◆ Task description: From the line containing "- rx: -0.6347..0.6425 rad" down to the last line of the entries, print each line exactly and leave the pictures out.

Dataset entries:
※

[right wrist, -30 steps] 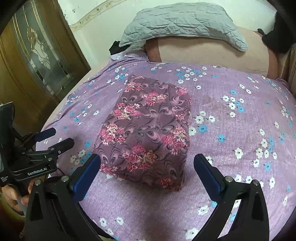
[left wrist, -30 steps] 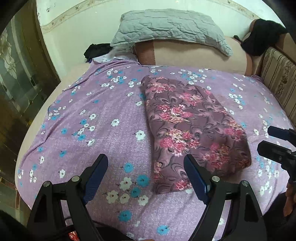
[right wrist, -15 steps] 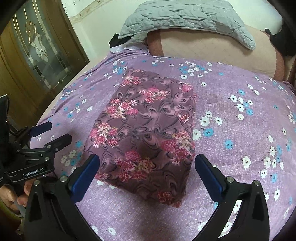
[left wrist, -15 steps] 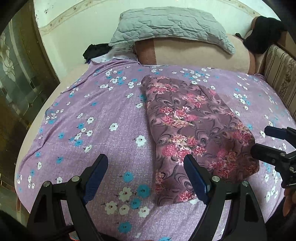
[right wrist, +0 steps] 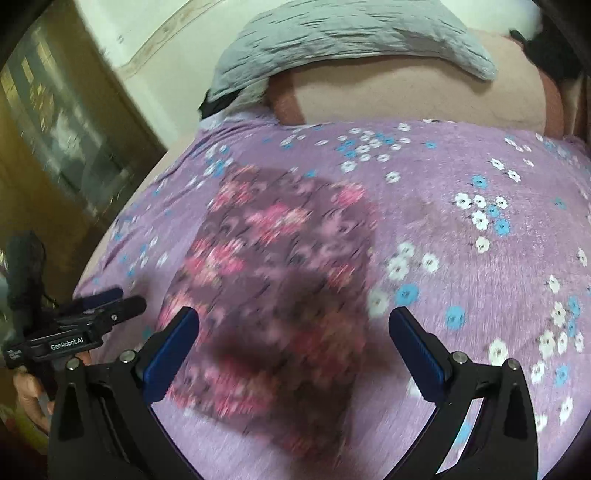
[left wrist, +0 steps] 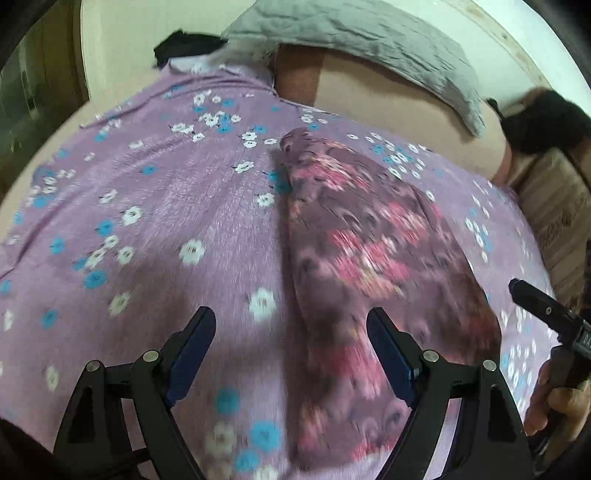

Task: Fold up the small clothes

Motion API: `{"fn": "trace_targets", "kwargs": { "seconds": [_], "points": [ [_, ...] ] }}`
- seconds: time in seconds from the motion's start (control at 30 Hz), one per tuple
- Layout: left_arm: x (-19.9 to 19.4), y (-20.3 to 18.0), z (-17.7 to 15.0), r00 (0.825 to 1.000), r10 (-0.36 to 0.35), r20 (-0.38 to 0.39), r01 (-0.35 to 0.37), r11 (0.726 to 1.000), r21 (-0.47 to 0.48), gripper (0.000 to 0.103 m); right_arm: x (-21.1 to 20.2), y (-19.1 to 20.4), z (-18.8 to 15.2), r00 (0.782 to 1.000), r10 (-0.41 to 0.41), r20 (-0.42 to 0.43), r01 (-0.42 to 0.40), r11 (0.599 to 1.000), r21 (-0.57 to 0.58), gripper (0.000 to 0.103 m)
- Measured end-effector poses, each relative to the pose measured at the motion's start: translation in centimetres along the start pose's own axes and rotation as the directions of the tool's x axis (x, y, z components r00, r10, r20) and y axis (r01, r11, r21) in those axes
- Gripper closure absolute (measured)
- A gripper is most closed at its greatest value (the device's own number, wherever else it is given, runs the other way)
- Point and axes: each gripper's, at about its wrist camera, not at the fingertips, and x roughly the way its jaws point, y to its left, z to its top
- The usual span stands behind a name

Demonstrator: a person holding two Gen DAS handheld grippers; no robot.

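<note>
The cloth lies folded flat on the sheet, below the pillow. Left gripper and right gripper hang wide open over its near edge, both empty. A low bite could also catch the sheet.
</note>
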Motion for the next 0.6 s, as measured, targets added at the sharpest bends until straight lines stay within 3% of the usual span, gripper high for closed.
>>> {"fn": "trace_targets", "kwargs": {
  "seconds": [0.17,0.3,0.4,0.43,0.5,0.6],
  "points": [
    [4.3,0.8,4.5,0.992,-0.121,-0.028,0.119,0.991,-0.058,0.019,4.5,-3.2,4.1,0.999,0.037,-0.023,-0.035,0.995,0.093,0.013],
    [9.2,1.4,7.8,0.987,-0.138,-0.077,0.129,0.985,-0.112,0.019,8.6,-4.8,6.2,0.997,0.038,-0.070,-0.029,0.992,0.125,0.028],
    [11.3,1.6,8.9,0.986,-0.147,-0.076,0.137,0.983,-0.126,0.021,10.8,-5.4,6.7,0.993,0.046,-0.108,-0.030,0.990,0.138,0.057],
    [11.4,1.4,9.1,0.988,-0.140,-0.064,0.133,0.985,-0.113,0.024,11.4,-5.4,6.7,0.992,0.045,-0.121,-0.029,0.991,0.131,0.078],
    [11.0,0.7,9.5,0.989,-0.142,-0.045,0.139,0.988,-0.075,0.048,10.6,-4.8,6.8,0.996,0.036,-0.079,-0.027,0.994,0.107,0.095],
    [10.3,-1.3,9.9,0.998,-0.069,0.011,0.069,0.997,0.022,0.051,6.7,-3.8,7.1,0.989,0.115,0.096,-0.123,0.989,0.081,0.097]
  ]
}}
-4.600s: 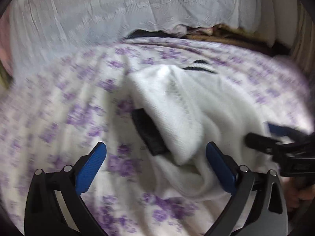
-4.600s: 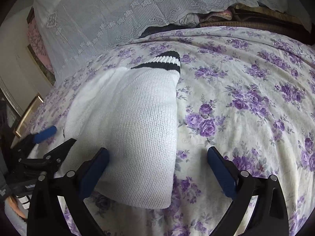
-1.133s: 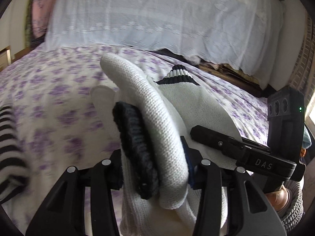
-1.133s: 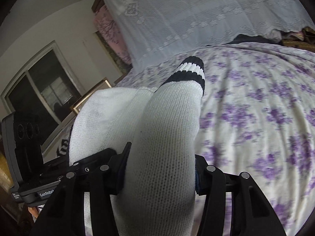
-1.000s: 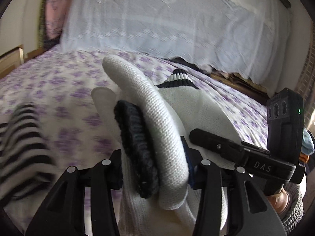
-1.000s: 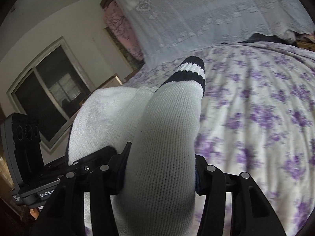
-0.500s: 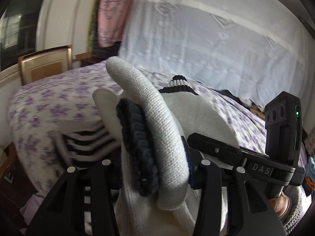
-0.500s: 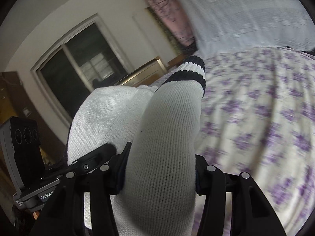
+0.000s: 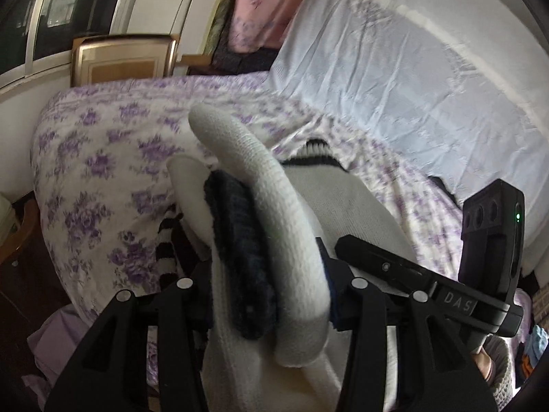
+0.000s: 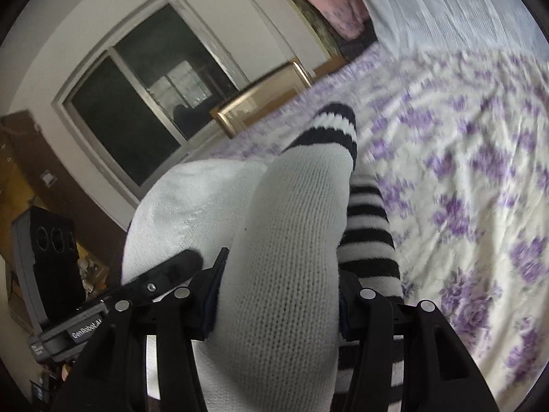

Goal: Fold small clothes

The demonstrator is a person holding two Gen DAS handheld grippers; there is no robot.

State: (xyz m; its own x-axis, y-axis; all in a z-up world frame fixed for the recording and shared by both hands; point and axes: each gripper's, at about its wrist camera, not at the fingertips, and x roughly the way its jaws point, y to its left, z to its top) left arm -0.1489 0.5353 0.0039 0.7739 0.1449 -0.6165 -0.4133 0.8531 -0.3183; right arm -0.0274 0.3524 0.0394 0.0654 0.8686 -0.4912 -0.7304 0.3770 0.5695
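Note:
A folded white sock bundle (image 9: 271, 213) with black cuff stripes and a dark part is held up over the bed. My left gripper (image 9: 267, 295) is shut on its near end. My right gripper (image 10: 278, 292) is shut on the same white sock (image 10: 284, 247), whose striped cuff (image 10: 331, 127) points away. The right gripper body (image 9: 422, 285) shows at the right of the left wrist view; the left gripper body (image 10: 113, 298) shows at the lower left of the right wrist view. A black-and-white striped sock (image 10: 369, 230) lies on the bed under the bundle; it also shows in the left wrist view (image 9: 164, 250).
The bed has a purple floral sheet (image 9: 96, 144), with its corner and edge at the left. A white lace cover (image 9: 394, 68) lies at the back. A wooden chair (image 9: 120, 58) and a window (image 10: 137, 103) stand beyond the bed edge.
Both grippers closed on the white sock, lifted it and carried it left toward the bed corner. The striped sock has come under the bundle.

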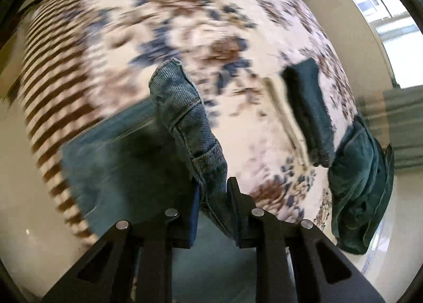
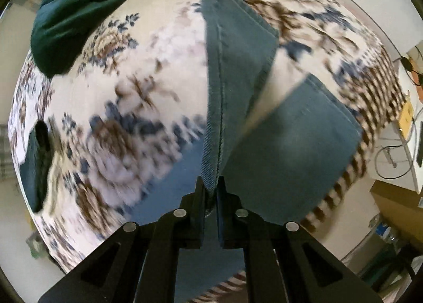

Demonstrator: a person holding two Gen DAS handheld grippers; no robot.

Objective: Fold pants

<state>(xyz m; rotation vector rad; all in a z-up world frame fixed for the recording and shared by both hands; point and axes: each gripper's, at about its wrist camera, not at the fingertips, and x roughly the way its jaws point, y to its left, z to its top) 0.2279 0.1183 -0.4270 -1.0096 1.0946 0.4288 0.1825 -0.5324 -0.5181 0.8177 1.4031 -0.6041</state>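
Observation:
The pants are blue denim jeans point(image 1: 185, 115), held up over a floral rug point(image 1: 185, 12). My left gripper point(image 1: 212, 192) is shut on a seamed, bunched edge of the jeans, which hangs forward from the jaws. My right gripper point(image 2: 210, 189) is shut on a side seam of the jeans point(image 2: 232, 46); one leg stretches away from it and another part point(image 2: 290, 149) drapes down to the right. The other gripper shows as a dark shape at right in the left view point(image 1: 309, 110) and at far left in the right view point(image 2: 39, 149).
A dark green garment point(image 1: 357, 186) lies bunched at the rug's edge; it also shows at top left of the right view point(image 2: 79, 12). The rug has a brown striped border point(image 1: 53, 91). Pale floor point(image 1: 23, 171) surrounds it. A cardboard box point(image 2: 396, 205) and cables point(image 2: 391, 155) sit at right.

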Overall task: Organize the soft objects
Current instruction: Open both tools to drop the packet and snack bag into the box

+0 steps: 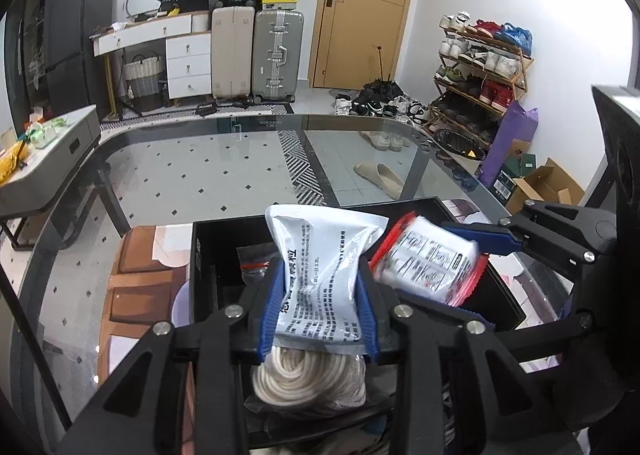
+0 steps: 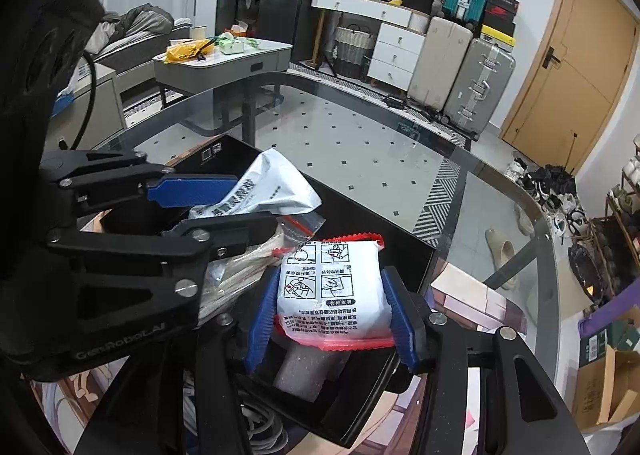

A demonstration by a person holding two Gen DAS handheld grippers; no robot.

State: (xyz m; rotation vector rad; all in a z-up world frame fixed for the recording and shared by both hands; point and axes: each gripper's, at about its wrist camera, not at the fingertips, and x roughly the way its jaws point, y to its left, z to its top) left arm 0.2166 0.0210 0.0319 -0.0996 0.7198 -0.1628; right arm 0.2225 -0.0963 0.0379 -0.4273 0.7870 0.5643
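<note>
My left gripper (image 1: 320,295) is shut on a white-grey printed pouch (image 1: 324,267), held above a black box (image 1: 208,239). The pouch also shows in the right wrist view (image 2: 272,187), with the left gripper (image 2: 224,203) on it. My right gripper (image 2: 330,309) is shut on a white red-edged packet (image 2: 332,291), also over the black box (image 2: 416,255). This packet shows in the left wrist view (image 1: 428,259), held by the right gripper (image 1: 476,251). A bag of white rope (image 1: 308,379) lies under the left gripper. A grey roll (image 2: 308,371) lies in the box.
The box stands on a glass table (image 1: 224,159) over a patterned mat (image 1: 136,275). A small clear zip bag (image 1: 252,259) lies in the box. Suitcases (image 1: 256,55), a shoe rack (image 1: 480,71) and a side table (image 2: 224,55) stand beyond.
</note>
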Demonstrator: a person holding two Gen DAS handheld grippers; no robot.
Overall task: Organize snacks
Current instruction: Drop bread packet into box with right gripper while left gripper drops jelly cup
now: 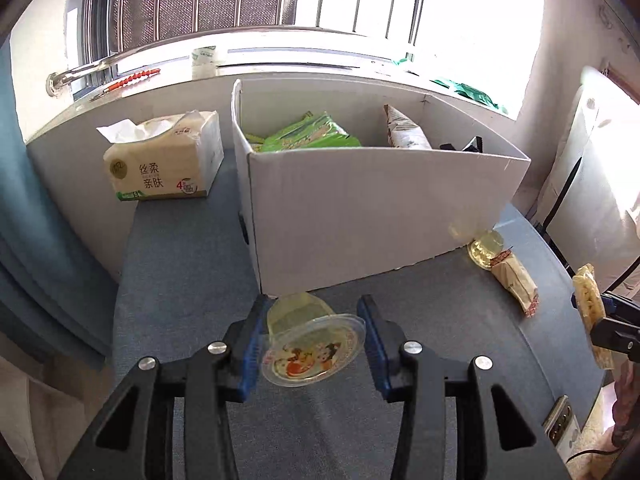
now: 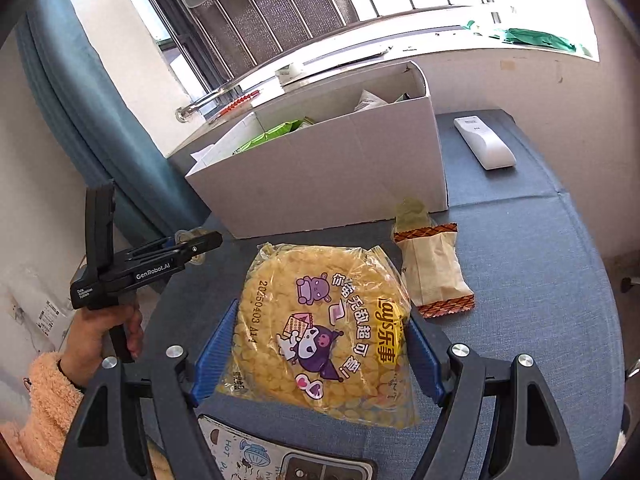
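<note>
1. Fingers of the left gripper stand at a middling gap around a jelly cup at lower centre of the left view; the left pad touches it, the right pad stands apart.
2. Fingers of the right gripper clamp a yellow snack bag at lower centre of the right view.
3. At left of the right view, a hand in a fuzzy peach sleeve grips the left tool's handle.
4. On the grey-blue worktop, a white box at centre holds green packets. A tan wrapped snack and a second jelly cup lie just beside the box; a tissue pack sits at upper left, by the barred window.
</note>
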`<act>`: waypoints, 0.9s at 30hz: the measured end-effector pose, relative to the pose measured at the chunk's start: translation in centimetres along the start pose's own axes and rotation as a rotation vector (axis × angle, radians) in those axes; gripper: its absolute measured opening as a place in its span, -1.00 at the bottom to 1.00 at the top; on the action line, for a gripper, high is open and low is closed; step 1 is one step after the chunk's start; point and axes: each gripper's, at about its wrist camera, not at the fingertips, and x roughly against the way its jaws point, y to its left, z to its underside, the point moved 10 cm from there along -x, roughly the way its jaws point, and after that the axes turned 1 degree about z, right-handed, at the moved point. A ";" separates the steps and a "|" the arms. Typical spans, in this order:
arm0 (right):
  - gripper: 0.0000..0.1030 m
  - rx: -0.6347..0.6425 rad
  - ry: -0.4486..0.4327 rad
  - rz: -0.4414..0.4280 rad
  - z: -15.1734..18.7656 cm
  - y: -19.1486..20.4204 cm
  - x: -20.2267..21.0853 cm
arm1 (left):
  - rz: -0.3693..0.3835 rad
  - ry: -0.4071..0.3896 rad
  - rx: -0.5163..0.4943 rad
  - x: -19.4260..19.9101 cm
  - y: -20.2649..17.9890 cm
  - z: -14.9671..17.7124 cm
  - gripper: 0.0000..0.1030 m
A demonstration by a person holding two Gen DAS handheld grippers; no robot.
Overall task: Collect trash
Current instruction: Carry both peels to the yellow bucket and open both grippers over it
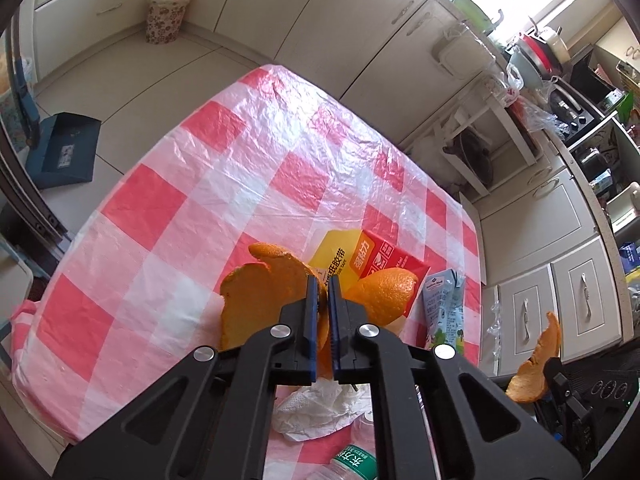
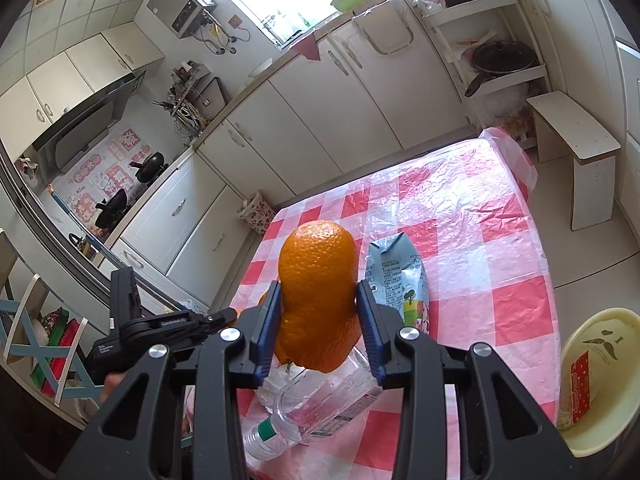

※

◆ Written answer:
  - rx: -0.6347..0.6425 rad
  - ry: -0.4486..0.4327 rad
  - rz: -0.4414..0.4280 rad
  - z: -15.1734..18.7656 cm
  - y: -19.1486..20.4204 cm
  - x: -20.2267..21.0853 cm
arm1 (left):
  - rz: -0.3693..0.3835 rad
  - ry: -0.4071..0.3896 rad
  - rx: -0.5163..0.4943 rad
  - x: -19.4260..19.9101 cm
  - y: -20.2649..17.9890 cm
  - z: -14.9671..17.7124 cm
  - gripper: 0.0000..0.1030 m
A demonstration by a person holding two Gen DAS handheld grippers; no robot.
Overall task: Collect trash
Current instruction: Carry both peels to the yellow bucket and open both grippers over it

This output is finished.